> Task directions: Please write out the data that follows, word for word.

[[ Provided data, beginning ]]

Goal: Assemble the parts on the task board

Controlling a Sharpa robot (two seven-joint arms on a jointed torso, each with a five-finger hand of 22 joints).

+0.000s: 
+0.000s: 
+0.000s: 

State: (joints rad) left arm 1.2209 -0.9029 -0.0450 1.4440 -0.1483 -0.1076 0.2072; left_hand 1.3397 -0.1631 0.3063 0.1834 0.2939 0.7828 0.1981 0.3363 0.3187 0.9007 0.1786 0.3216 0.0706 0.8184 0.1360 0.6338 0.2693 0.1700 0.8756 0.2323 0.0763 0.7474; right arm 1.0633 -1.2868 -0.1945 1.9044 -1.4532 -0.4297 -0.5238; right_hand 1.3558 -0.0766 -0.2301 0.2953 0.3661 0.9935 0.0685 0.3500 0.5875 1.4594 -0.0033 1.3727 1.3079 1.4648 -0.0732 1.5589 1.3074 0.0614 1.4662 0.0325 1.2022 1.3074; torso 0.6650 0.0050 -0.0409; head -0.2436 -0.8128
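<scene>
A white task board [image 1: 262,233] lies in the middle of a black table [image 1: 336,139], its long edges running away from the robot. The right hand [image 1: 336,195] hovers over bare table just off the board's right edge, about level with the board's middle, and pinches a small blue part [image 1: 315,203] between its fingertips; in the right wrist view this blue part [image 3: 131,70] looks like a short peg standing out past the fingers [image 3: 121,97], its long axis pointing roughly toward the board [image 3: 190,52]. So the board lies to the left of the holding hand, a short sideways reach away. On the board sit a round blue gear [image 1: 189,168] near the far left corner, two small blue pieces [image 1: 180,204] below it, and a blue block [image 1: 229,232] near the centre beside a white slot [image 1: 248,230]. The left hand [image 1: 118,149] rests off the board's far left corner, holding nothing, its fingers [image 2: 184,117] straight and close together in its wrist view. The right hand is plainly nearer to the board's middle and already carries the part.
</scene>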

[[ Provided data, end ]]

> Your response:
Goal: Assemble the parts on the task board

Controlling a Sharpa robot (two seven-joint arms on a jointed torso, each with a five-finger hand of 22 joints).

+0.000s: 
+0.000s: 
+0.000s: 

State: (joints rad) left arm 1.2209 -0.9029 -0.0450 1.4440 -0.1483 -0.1076 0.2072; left_hand 1.3397 -0.1631 0.3063 0.1834 0.2939 0.7828 0.1981 0.3363 0.3187 0.9007 0.1786 0.3216 0.0706 0.8184 0.1360 0.6338 0.2693 0.1700 0.8756 0.2323 0.0763 0.7474; right arm 1.0633 -1.2868 -0.1945 1.9044 -1.4532 -0.4297 -0.5238; right_hand 1.3558 -0.0766 -0.2301 0.2953 0.3661 0.9935 0.0685 0.3500 0.5875 1.4594 -0.0033 1.3727 1.3079 1.4648 -0.0732 1.5589 1.3074 0.0614 1.4662 0.0325 1.2022 1.3074; torso 0.6650 0.0050 -0.0409; head -0.2436 -0.8128
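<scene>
A white task board [image 1: 262,233] lies in the middle of a black table [image 1: 336,139], its long edges running away from the robot. The right hand [image 1: 336,195] hovers over bare table just off the board's right edge, about level with the board's middle, and pinches a small blue part [image 1: 315,203] between its fingertips; in the right wrist view this blue part [image 3: 131,70] looks like a short peg standing out past the fingers [image 3: 121,97], its long axis pointing roughly toward the board [image 3: 190,52]. So the board lies to the left of the holding hand, a short sideways reach away. On the board sit a round blue gear [image 1: 189,168] near the far left corner, two small blue pieces [image 1: 180,204] below it, and a blue block [image 1: 229,232] near the centre beside a white slot [image 1: 248,230]. The left hand [image 1: 118,149] rests off the board's far left corner, holding nothing, its fingers [image 2: 184,117] straight and close together in its wrist view. The right hand is plainly nearer to the board's middle and already carries the part.
</scene>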

No further answer will be given.